3. Anziani nelle RSA e bambini in ospedale
La solitudine colpisce duramente le persone anziane chiuse nelle RSA. Il progetto “Nipoti di Babbo Natale”, gestito dall’associazione Un Sorriso In Più, pubblica online una lista di desideri reali espressi dagli ospiti delle case di riposo. Scegli un anziano, acquisti il regalo e glielo fai recapitare. A volte chiedono cose banalissime: una crema per le mani, una sciarpa o la visita di qualcuno. Stesso discorso vale per i reparti pediatrici. Molte associazioni raccolgono giocattoli nuovi o albi illustrati. Se vuoi puntare sulla cultura, acquista e dona dei libri da regalare a Natale per le biblioteche degli ospedali infantili.

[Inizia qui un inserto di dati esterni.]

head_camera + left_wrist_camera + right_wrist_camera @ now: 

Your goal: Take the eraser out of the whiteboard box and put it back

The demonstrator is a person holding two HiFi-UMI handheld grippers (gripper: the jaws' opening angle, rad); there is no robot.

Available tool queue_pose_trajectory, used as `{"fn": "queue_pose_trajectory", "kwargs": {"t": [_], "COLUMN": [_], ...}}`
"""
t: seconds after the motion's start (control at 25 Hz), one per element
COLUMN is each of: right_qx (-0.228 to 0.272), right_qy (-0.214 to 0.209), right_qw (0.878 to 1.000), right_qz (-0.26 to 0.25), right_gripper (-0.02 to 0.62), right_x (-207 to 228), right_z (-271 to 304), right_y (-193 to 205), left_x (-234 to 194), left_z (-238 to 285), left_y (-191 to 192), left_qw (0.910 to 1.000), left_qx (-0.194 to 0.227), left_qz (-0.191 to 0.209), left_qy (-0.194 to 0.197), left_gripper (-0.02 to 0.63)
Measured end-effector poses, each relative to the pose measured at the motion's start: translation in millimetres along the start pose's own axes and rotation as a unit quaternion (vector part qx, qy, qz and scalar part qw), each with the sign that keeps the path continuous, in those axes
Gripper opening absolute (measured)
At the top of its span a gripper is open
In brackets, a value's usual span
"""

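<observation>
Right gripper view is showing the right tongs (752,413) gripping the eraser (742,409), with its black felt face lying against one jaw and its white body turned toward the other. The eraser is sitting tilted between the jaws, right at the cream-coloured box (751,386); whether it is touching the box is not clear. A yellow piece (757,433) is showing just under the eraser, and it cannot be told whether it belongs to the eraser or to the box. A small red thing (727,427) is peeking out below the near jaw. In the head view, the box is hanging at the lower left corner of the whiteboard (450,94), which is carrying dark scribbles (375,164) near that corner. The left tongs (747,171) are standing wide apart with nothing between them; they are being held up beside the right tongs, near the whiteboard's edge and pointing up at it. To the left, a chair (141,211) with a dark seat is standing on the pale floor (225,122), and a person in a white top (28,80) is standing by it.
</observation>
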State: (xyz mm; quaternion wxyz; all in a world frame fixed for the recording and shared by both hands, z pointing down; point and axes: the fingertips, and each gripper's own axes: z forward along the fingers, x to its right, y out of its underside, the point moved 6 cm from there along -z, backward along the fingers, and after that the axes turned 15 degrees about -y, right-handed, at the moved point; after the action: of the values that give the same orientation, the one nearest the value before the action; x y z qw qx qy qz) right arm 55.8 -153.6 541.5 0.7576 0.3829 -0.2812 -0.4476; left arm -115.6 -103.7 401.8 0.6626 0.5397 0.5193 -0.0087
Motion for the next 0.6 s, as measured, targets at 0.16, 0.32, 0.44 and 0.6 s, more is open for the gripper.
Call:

4. Aiutare gli animali nei canili e rifugi
Non ci sono solo esseri umani in difficoltà. I canili e i rifugi per animali randagi vivono perennemente in emergenza fondi. L’inverno porta freddo letale per i cuccioli e gli animali malati. Puoi fare beneficenza contattando l’ENPA o i gattili della tua zona. Portagli vecchie coperte, asciugamani inutilizzati, crocchette, scatolette di cibo umido e antiparassitari. Molte strutture offrono l’opzione dell’adozione a distanza: paghi una piccola quota mensile per coprire le spese veterinarie di un cane specifico che non può essere adottato fisicamente per problemi comportamentali o di salute.
💡 Lo sapevi che…?
La donazione di sangue cala drasticamente sotto le feste. La gente va in vacanza e i centri trasfusionali vanno in crisi. Regalare mezz’ora del tuo tempo all’AVIS per donare plasma o sangue è uno dei gesti di beneficenza più preziosi, salvavita e totalmente gratuiti che tu possa fare.
5. Donare abiti usati o il proprio tempo
Non è obbligatorio mettere mano al portafogli. Fare pulizia negli armadi e donare i cappotti, i maglioni e le scarpe invernali in buono stato è una pratica utilissima. Consegnate i vestiti direttamente alle parrocchie o ai centri di accoglienza per senzatetto, evitando i cassonetti se non siete certi della loro gestione. Integrando la solidarietà tra le vostre abituali tradizioni natalizie, potrete insegnare un approccio circolare alla vita: ciò che a voi non serve più, scalderà letteralmente un’altra persona. Il volontariato di prossimità è l’anima del tessuto sociale italiano.
6. Raccolte fondi e truffe: l’importanza del RUNTS
Le festività attirano anche truffatori pronti a sfruttare l’empatia della gente. L’apertura di una campagna di crowdfunding su GoFundMe per amici o cause locali è sicura solo se la piattaforma garantisce i rimborsi. Se decidi di finanziare un’associazione strutturata, esercita la vera filantropia con intelligenza. Prima di inviare denaro, pretendi la trasparenza. Controlla sempre che l’associazione sia iscritta al Registro Unico Nazionale del Terzo Settore (RUNTS). Questo registro ministeriale obbliga le organizzazioni a depositare i bilanci e garantisce che i tuoi soldi vengano spesi esattamente per i progetti dichiarati, bloccando alla radice finte onlus e raccolte truffaldine.
💡 Lo sapevi che…?
Le aziende usano spesso i regali solidali aziendali per sostituire i vecchi e inutili cesti natalizi per dipendenti e clienti. Molte onlus permettono alle imprese di finanziare borse di studio o progetti idrici in Africa, ricevendo in cambio biglietti di auguri certificati che migliorano la Corporate Social Responsibility (CSR).
Le settimane di dicembre offrono mille occasioni per guardare oltre il proprio nucleo familiare e supportare chi affronta un periodo duro. Le opzioni abbondano e si adattano a qualsiasi portafoglio o agenda. Scegli l’ente giusto, verifica le credenziali e dona quello che puoi. Che si tratti di denaro, di cibo, di sangue o di tempo rubato agli impegni, il gesto puro conta infinitamente più della cifra mossa.